Task brief: Leaving nothing out, set down all the data exactly.

Recorded information:
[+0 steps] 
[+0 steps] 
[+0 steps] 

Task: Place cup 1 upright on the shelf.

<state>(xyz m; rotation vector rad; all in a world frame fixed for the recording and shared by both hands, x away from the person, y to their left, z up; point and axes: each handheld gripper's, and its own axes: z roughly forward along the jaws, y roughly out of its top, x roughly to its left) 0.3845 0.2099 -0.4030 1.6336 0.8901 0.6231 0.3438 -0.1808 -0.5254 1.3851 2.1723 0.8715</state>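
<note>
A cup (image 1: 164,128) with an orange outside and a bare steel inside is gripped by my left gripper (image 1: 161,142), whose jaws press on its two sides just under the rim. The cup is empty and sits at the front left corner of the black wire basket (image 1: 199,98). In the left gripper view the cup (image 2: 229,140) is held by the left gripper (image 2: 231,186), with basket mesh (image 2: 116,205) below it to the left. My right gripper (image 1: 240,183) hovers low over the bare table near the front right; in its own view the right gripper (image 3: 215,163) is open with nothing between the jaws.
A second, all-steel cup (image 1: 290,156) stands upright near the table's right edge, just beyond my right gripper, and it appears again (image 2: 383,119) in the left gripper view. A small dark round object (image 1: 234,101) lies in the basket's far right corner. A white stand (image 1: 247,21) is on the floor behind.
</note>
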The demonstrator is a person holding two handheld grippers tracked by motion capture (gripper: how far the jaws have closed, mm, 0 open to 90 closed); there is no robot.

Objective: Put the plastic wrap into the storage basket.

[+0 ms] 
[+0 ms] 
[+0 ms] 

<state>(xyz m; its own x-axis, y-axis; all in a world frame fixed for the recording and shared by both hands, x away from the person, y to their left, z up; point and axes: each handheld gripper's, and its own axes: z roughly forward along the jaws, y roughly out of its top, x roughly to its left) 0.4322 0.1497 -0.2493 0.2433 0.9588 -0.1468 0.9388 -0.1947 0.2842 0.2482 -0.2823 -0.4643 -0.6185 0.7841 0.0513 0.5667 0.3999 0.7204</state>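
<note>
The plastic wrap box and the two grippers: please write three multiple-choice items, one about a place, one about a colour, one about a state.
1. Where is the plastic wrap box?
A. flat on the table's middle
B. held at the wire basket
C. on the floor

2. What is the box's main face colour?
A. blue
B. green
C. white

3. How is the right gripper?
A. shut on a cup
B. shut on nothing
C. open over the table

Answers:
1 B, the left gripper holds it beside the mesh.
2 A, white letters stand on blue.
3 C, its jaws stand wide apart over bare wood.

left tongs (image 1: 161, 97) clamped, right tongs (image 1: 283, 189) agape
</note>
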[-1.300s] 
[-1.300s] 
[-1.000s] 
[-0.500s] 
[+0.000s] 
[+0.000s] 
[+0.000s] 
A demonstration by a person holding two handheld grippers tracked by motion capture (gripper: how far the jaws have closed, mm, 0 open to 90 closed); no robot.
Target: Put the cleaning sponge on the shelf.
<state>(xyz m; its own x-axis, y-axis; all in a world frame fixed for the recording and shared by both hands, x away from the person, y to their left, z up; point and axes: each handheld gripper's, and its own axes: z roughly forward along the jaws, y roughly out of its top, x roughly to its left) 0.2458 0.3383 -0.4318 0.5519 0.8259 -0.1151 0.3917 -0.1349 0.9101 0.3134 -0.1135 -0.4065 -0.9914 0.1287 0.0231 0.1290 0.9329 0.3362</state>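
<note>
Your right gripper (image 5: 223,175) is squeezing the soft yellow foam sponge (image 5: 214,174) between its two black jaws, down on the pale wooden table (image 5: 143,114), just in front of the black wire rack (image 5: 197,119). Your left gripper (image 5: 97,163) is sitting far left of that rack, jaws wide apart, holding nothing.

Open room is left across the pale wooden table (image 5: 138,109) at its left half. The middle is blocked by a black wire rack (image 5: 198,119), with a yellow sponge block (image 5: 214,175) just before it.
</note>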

Answer for this exercise:
[+0 steps] 
[+0 steps] 
[+0 steps] 

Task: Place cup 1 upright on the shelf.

<state>(xyz m; rotation vector rad; all in a world frame fixed for the recording and shared by both hands, x away from the person, y to their left, z up; point and axes: each handheld gripper's, and its own axes: z roughly forward along the jaws, y roughly out of its top, x roughly to its left) 0.3845 0.2099 -0.4030 1.6336 0.8901 0.6231 0.3438 -0.1808 -0.5254 1.3851 2.1723 0.8715</state>
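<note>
A cup (image 1: 164,128) with an orange outside and a bare steel inside is gripped by my left gripper (image 1: 161,142), whose jaws press on its two sides just under the rim. The cup is empty and sits at the front left corner of the black wire basket (image 1: 199,98). In the left gripper view the cup (image 2: 229,140) is held by the left gripper (image 2: 231,186), with basket mesh (image 2: 116,205) below it to the left. My right gripper (image 1: 240,183) hovers low over the bare table near the front right; in its own view the right gripper (image 3: 215,163) is open with nothing between the jaws.
A second, all-steel cup (image 1: 290,156) stands upright near the table's right edge, just beyond my right gripper, and it appears again (image 2: 383,119) in the left gripper view. A small dark round object (image 1: 234,101) lies in the basket's far right corner. A white stand (image 1: 247,21) is on the floor behind.
</note>
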The demonstrator is a person holding two handheld grippers tracked by motion capture (gripper: how far the jaws have closed, mm, 0 open to 90 closed); there is no robot.

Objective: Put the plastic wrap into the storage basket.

[+0 ms] 
[+0 ms] 
[+0 ms] 

<state>(xyz m; its own x-axis, y-axis; all in a world frame fixed for the recording and shared by both hands, x away from the person, y to their left, z up; point and axes: each handheld gripper's, and its own axes: z roughly forward along the jaws, y roughly out of its top, x roughly to its left) 0.4322 0.1497 -0.2493 0.2433 0.9588 -0.1468 0.9388 -0.1947 0.2842 0.2482 -0.2823 -0.4643 -0.6185 0.7841 0.0513 0.5667 0.3999 0.7204</state>
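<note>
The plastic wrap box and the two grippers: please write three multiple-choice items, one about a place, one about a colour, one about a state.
1. Where is the plastic wrap box?
A. flat on the table's middle
B. held at the wire basket
C. on the floor

2. What is the box's main face colour?
A. blue
B. green
C. white

3. How is the right gripper?
A. shut on a cup
B. shut on nothing
C. open over the table

Answers:
1 B, the left gripper holds it beside the mesh.
2 A, white letters stand on blue.
3 C, its jaws stand wide apart over bare wood.

left tongs (image 1: 161, 97) clamped, right tongs (image 1: 283, 189) agape
</note>
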[-1.300s] 
[-1.300s] 
[-1.000s] 
[-0.500s] 
[+0.000s] 
[+0.000s] 
[+0.000s] 
A demonstration by a person holding two handheld grippers tracked by motion capture (gripper: how far the jaws have closed, mm, 0 open to 90 closed); no robot.
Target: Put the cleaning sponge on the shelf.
<state>(xyz m; its own x-axis, y-axis; all in a world frame fixed for the recording and shared by both hands, x away from the person, y to their left, z up; point and axes: each handheld gripper's, and its own axes: z roughly forward along the jaws, y roughly out of its top, x roughly to its left) 0.2458 0.3383 -0.4318 0.5519 0.8259 -0.1151 0.3917 -0.1349 0.9101 0.3134 -0.1135 -0.4065 -0.9914 0.1287 0.0231 0.1290 0.9329 0.3362</state>
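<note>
Your right gripper (image 5: 223,175) is squeezing the soft yellow foam sponge (image 5: 214,174) between its two black jaws, down on the pale wooden table (image 5: 143,114), just in front of the black wire rack (image 5: 197,119). Your left gripper (image 5: 97,163) is sitting far left of that rack, jaws wide apart, holding nothing.

Open room is left across the pale wooden table (image 5: 138,109) at its left half. The middle is blocked by a black wire rack (image 5: 198,119), with a yellow sponge block (image 5: 214,175) just before it.
</note>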

The exercise has been carried out in full.